By P. L. Thomas @ The Becoming Radical blog
Alright I admit it, I just kind of love takedown writing. The point by point refutation and exposure of falsehoods. It is one of the reasons why I like good, old, honest debate. In some ways, I think it is one of the purest forms of argument. Here P. L. Thomas, Associate Professor of Education at Furman University and column editor for English Journal takes on some prevailing “common sense” claims at the heart of media myth-making about education. Quoting three current published pieces from three different voices, Thomas unravels the oversimplifications and lack of expertise.
The problem highlighted and represented in these three examples involves several key flaws inherent in education reform being analyzed and driven by people without expertise and experience as educators themselves.
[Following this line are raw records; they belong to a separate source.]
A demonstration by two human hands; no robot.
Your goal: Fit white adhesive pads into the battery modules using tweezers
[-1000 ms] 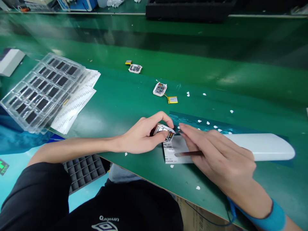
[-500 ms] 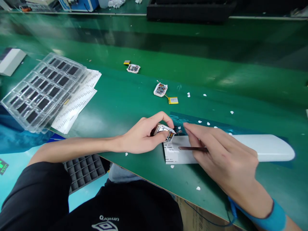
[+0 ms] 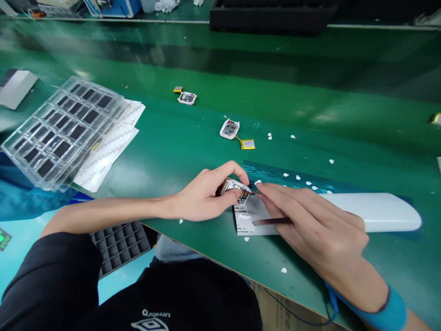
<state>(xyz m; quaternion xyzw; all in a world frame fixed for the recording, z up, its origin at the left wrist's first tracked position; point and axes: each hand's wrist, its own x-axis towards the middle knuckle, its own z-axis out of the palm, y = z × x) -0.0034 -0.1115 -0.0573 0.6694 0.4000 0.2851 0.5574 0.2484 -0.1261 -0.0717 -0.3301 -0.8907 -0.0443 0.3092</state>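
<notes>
My left hand (image 3: 210,193) is closed around a white watch case (image 3: 241,196) with its circuit board showing, tilted toward the right. Its thumb lies across the board and the index finger curls over the far edge. My right hand (image 3: 310,225) has thumb and index finger pinched at the case's right edge; what lies between those fingertips is too small to make out. A slim dark metal tool (image 3: 270,221) with a rounded end sticks out leftward from under the right palm. Below both hands lies a white label sheet (image 3: 255,225) with printed rows.
Beyond my hands lies an opened watch case (image 3: 229,128) wired to a yellow-edged battery (image 3: 247,144). Farther back is another case (image 3: 187,98) with its battery (image 3: 178,89). Clear trays (image 3: 65,131) stand left on paper sheets (image 3: 106,156). A long white object (image 3: 382,211) rests at right.
My right hand has moved left, bringing its pinched fingertips to the watch case's edge. The left hand and its case stay nearly still. The far case and battery appear slightly shifted left.
</notes>
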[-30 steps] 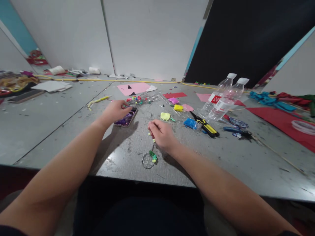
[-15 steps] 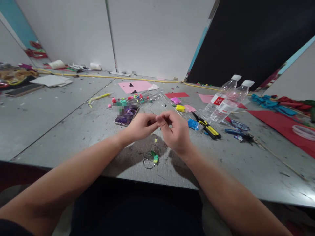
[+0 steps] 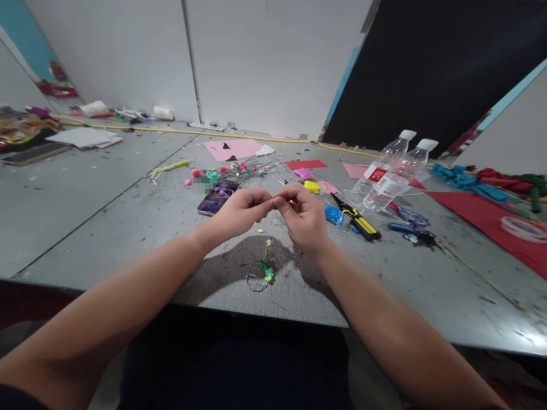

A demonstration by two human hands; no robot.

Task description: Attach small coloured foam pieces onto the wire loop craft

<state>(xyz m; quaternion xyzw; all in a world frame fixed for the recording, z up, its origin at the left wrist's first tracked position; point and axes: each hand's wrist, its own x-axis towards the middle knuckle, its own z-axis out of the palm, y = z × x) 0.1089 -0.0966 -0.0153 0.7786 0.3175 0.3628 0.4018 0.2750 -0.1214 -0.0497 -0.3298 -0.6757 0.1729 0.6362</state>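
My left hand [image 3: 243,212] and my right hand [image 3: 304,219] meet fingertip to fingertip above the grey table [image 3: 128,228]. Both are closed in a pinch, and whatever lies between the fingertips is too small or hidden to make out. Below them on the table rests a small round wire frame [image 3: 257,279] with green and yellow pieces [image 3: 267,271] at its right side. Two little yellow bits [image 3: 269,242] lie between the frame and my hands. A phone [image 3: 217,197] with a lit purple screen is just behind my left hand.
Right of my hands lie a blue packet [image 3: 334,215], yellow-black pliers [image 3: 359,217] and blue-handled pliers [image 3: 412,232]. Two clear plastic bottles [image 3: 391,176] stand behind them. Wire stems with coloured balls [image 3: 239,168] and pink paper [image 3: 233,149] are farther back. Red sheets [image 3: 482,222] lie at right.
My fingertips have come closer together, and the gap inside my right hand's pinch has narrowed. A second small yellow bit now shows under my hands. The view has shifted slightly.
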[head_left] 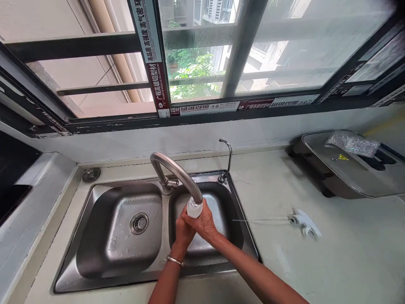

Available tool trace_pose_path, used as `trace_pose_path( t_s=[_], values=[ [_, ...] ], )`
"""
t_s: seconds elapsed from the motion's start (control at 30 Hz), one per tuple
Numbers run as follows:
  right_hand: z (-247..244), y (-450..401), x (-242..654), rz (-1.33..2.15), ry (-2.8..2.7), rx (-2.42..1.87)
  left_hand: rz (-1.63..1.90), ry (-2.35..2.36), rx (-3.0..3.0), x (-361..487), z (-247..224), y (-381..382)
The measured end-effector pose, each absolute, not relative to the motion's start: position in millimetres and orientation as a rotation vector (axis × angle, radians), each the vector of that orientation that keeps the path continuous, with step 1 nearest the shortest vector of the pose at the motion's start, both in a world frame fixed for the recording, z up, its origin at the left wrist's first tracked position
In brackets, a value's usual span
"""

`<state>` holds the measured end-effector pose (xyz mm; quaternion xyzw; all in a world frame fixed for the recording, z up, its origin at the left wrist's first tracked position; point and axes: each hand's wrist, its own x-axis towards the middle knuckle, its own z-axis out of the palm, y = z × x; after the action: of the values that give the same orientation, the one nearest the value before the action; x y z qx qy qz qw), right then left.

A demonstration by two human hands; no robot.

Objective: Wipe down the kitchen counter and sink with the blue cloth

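The grip of left hand (184, 228) and right hand (205, 220) is clamped round a whitish bottle (194, 209) over the right basin (228, 203), beneath the gooseneck faucet (182, 169). At the bottle's three o'clock, a trigger sprayer head (305, 222) lies on the surface (351, 253), its tube (268, 219) toward nine o'clock.

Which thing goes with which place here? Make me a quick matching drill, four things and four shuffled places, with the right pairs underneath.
Things
1. Bottle
2. Spray head
3. Bracelet
4. Thin faucet

Places
A. Around the left wrist
B. At the back right corner of the sink
C. Between the left hand and right hand, at the mouth of the large faucet
D. Lying on the counter

Pairs: 1-C, 2-D, 3-A, 4-B
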<state>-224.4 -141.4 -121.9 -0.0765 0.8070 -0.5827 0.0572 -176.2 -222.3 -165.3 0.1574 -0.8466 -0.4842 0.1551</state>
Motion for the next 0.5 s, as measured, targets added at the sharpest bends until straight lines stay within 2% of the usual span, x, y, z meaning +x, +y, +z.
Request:
trace_pose_path(
  t_s=[0.33, 0.5],
  values=[
    [-140, -77, -243, -1.605, 2.319, -0.636, -1.174, -2.406, 0.385, -176, -173, -218],
    [-157, -17, -296, -1.474, 2.813, -0.683, -1.11, -2.42, 0.401, -178, -172, -219]
  ],
)
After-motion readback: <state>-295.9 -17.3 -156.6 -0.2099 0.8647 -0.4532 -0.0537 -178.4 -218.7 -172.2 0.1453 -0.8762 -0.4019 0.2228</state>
The media, politicians, reformers, b/millionaires, and celebrities dominate the debate, formation, and implementation of education policy—all of which focuses on how best to design (and redesign) accountability plans and thus ignores the possibility that accountability based on standards and high-stakes testing is the problem.
In an interesting example, Thomas dashes the idea of ever increasing expectations as not only empty but misguided. In a lengthier dismantling, Thomas exposes an arrogance of the elite, only an outsider can truly see attitudes, and their complete dismissal of research, expertise, and experience from the actual field of education.
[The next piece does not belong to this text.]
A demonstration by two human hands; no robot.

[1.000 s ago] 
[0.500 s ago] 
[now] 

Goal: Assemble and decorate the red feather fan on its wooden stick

Not only would I echo that “the key challenges of education have nothing to do with a lack of or the quality of accountability, standards, and testing,” I would submit that much of the reforms that are trumpeted to achieve those aims are vestiges of industrial, assembly-line thinking. Despite rhetoric to the contrary, what edreformers typically present are one-size-fits-all, uniform expectations on “efficient,” quota-like timelines, with the hopes of compelling students and teachers alike with old-school, reward and punishment motivational techniques.
Interestingly, these are precisely the qualities claimed of the current education system, albeit rooted in NCLB’s previous wave of accountability, standards, and high-stakes tests. Thomas makes a compelling case that the reset needed is not about results anyway. It is about creating conditions for successful teaching and learning environments. Then the results will likely take care of themselves.